From: Peter T. Breuer on
In comp.os.linux.misc blmblm(a)myrealbox.com wrote:
> I wasn't sure that you understood that I had in mind examples of
> requests for information, to which "soothe away the doubt" just doesn't
> seem to me to apply.

It's a pattered circumlocution. To avoid launching straight in with a
demand for information they introduce their failing as the subject.
I.e. "Doctor, I have a pain", instead of "Doctor, give me a
prescription". But it is also (and by now) a pattern, whatever its
origins.


> Maybe you pick up on something behind "How do
> I search for something in the command history?" that's eluding me.

Nothing in particular.

Peer
From: Peter T. Breuer on
In comp.os.linux.misc Tobias Brox <tobias(a)stud.cs.uit.no> wrote:
> For one thing, to voice his opinion he usually said that 'In my mind,
> we should construct this using iron, not wood'. I think the correct
> thing to say would be 'I think we should construct this in iron, not
> wood' (he wad both blacksmith and carpenter skills, by the way).

"To my mind" would work in english. "I think" would be shorter!

Peter
From: Peter T. Breuer on
In comp.os.linux.misc "Shmuel (Seymour J.) Metz" <spamtrap(a)library.lspace.org.invalid> wrote:
> Another source of idioms is ham-handed[2] translations of idioms from
> another language. A classic example is the American idiom "I could
> care less", which is the result of truncating a Yiddish idiom. Valid
> translations are "Ask me if I could care less" and "I could care
> less?".

You are majing this up! That's a recent example of dropping the "not"
from "I could NOT care less ..." which is standard english (and has
always been, as far as I know, for way back). It annoys me no end when
americans do that.


>>"Kick the bucket" is probably an example of Type 1b. Using 3 for the

That was completely unbelievable.


Peter
From: Peter T. Breuer on
In comp.os.linux.misc ynotssor <ynotssor(a)example.net> wrote:
> They are not so different from "civilized" folk in the rest of the world,
> who can only recognize 3 infinite numbers (according to George Cantor, the
> creator of "the arithmetics of infinity"): the number of all integer and
> fractional numbers < the number of all geometrical points on a line, in a
> square or in a cube < the number of all geometrical curves.

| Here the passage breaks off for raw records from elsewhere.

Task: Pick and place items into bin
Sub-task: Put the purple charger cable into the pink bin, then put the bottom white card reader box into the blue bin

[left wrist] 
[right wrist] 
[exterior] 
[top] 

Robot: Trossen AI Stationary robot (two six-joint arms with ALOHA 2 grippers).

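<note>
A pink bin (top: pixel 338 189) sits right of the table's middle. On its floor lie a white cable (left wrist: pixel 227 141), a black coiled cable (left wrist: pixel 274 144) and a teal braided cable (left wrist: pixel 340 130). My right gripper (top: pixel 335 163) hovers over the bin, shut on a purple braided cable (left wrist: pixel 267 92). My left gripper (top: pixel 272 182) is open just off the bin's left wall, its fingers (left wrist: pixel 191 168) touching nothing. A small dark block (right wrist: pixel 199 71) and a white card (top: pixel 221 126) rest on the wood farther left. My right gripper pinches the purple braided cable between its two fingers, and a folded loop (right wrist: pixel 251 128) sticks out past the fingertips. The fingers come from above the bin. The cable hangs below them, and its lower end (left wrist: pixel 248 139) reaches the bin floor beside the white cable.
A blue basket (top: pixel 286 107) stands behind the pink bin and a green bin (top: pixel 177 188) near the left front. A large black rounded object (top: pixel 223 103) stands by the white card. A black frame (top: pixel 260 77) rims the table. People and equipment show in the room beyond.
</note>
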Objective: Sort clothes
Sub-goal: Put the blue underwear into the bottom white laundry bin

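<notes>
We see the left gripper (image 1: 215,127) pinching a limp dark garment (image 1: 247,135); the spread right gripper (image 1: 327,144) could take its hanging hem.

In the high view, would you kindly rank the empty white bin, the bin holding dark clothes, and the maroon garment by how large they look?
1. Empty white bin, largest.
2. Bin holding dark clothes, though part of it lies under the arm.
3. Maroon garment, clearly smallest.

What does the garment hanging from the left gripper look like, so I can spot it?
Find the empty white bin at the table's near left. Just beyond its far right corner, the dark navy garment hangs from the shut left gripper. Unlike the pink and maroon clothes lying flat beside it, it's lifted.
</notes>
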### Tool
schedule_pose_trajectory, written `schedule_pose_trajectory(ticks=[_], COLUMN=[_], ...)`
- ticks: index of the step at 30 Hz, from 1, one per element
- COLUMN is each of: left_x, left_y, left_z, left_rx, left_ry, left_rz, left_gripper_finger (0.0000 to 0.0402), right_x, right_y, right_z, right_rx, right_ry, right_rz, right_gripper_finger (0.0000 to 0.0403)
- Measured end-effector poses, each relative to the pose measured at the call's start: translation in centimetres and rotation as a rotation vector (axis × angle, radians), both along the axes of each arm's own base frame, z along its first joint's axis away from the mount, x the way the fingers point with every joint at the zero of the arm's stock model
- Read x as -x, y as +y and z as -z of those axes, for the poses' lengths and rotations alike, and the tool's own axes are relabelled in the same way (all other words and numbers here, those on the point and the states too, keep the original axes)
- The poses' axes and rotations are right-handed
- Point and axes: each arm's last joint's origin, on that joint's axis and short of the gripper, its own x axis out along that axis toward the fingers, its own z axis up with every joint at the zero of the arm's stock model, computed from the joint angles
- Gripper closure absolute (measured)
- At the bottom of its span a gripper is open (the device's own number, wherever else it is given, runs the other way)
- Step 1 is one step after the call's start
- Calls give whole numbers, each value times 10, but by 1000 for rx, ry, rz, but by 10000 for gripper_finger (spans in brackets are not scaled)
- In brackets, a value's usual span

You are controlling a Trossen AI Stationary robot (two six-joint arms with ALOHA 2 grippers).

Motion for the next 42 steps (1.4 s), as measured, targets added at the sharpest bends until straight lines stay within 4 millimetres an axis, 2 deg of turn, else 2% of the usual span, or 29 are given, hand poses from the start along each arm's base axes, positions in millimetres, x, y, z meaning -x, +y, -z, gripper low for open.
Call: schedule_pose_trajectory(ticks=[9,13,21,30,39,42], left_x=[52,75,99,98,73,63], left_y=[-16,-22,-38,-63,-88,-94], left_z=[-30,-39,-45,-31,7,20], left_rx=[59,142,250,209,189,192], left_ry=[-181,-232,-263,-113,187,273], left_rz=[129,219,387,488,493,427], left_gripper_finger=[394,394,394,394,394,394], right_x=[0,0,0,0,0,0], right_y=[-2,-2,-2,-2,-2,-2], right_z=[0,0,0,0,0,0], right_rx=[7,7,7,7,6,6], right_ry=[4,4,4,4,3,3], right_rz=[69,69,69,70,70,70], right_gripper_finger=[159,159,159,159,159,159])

That would be as countable is to aleph is to the power of aleph.

Yeah, I see what he means. Those would be three distinct cardinalities.
There is no implication that there are "only" those, however.

> Any number of infinity beyond those we can can only describe as "many."

Well, that's sort of true - the hypothesis hat there are none between
the first two was shown independent (both it and its negative) of the
other axioms of set theory by Cohen in the 1940s, no? So you can
choose whatever yu like.

> Human intelligence also has fractal characteristics.

??

Peter
From: izzy on
>> "Kick the bucket" is probably an example of Type 1b. Using 3 for the
>> Semitic letter aiyin at a time when the aiyin had a velar G/K-sound
>> as in 3aZa = Gaza, Semitic 3aGaV B'3a:DeN means "make (physical)
>> love in Paradise". This euphemism for dying transliterates as KicK
>> BucKeT.

> I can't figure out any Hebrew word that fits that transliteration, nor
> what letters the ' and : represent.

Shmuel, please forgive the difficult transliteration. Try
aiyin-givel-vet
(as in the Hebrew word for "tomato, love apple, pomme d'amour") and
bet-aiyin-dalet-nun (in gan Eden = in Paradise). The apostrophe was
an English schwa and the colon represents a long A after a 90 degree
rotation.

3GV is cognate with its reversal FCK in Germanic with no semantic
shift.
This root occurs once in Jeremiah 4:30 (translated as "lovers") and six

times in Ezekiel 43:5, 7, 9, 12, 16 and 20 (translated as "dotes on").

Peter, "kick the bucket" needs to be a euphemism (nicer way to say)
"he died". Most idioms of this type really are the
target-language-ification
of a foreign phrase. Why is that "completely unbelievable"?